Print exactly the lines from the line with "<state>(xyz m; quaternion" to the last line of the data, please, both included.

=== Begin Enclosure ===

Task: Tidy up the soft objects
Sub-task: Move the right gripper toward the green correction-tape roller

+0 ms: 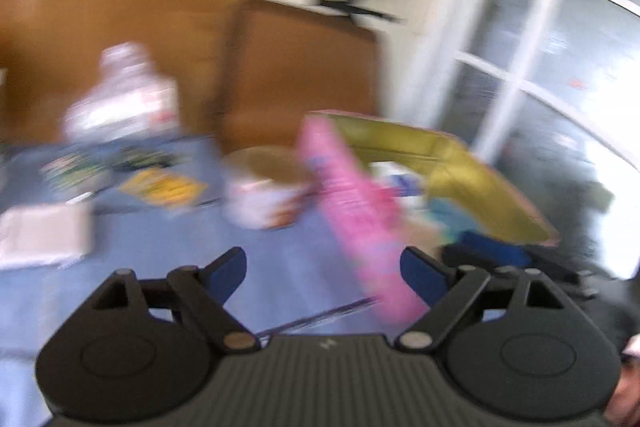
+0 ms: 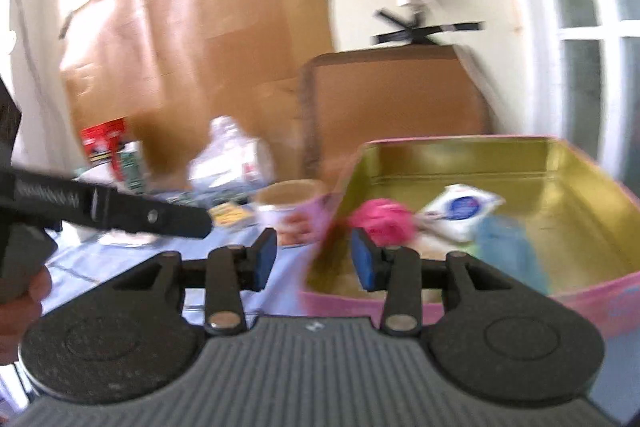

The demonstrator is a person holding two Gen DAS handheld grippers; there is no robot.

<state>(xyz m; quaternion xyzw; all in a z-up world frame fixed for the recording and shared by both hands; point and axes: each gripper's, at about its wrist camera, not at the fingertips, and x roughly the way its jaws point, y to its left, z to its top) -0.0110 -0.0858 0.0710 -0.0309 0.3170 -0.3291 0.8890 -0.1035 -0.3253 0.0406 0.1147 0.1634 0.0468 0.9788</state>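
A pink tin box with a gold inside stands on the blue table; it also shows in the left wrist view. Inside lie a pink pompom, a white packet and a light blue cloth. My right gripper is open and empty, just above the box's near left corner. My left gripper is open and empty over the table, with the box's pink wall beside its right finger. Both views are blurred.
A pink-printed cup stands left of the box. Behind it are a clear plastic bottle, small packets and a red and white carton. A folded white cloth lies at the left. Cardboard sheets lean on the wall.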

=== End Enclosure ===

__Response to this task__:
<state>(xyz m; quaternion xyzw; all in a z-up world frame fixed for the recording and shared by both hands; point and axes: each gripper's, at about its wrist camera, not at the fingertips, and x roughly the way its jaws point, y to its left, z to its top) -0.0110 -0.0858 0.0710 -0.0309 0.3170 -0.3291 0.8890 -0.1035 -0.3253 0.0406 0.1147 0.1634 0.0468 0.9788</state>
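A pink tin box with a gold inside stands on the blue table; it also shows in the left wrist view. Inside lie a pink pompom, a white packet and a light blue cloth. My right gripper is open and empty, just above the box's near left corner. My left gripper is open and empty over the table, with the box's pink wall beside its right finger. Both views are blurred.
A pink-printed cup stands left of the box. Behind it are a clear plastic bottle, small packets and a red and white carton. A folded white cloth lies at the left. Cardboard sheets lean on the wall.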

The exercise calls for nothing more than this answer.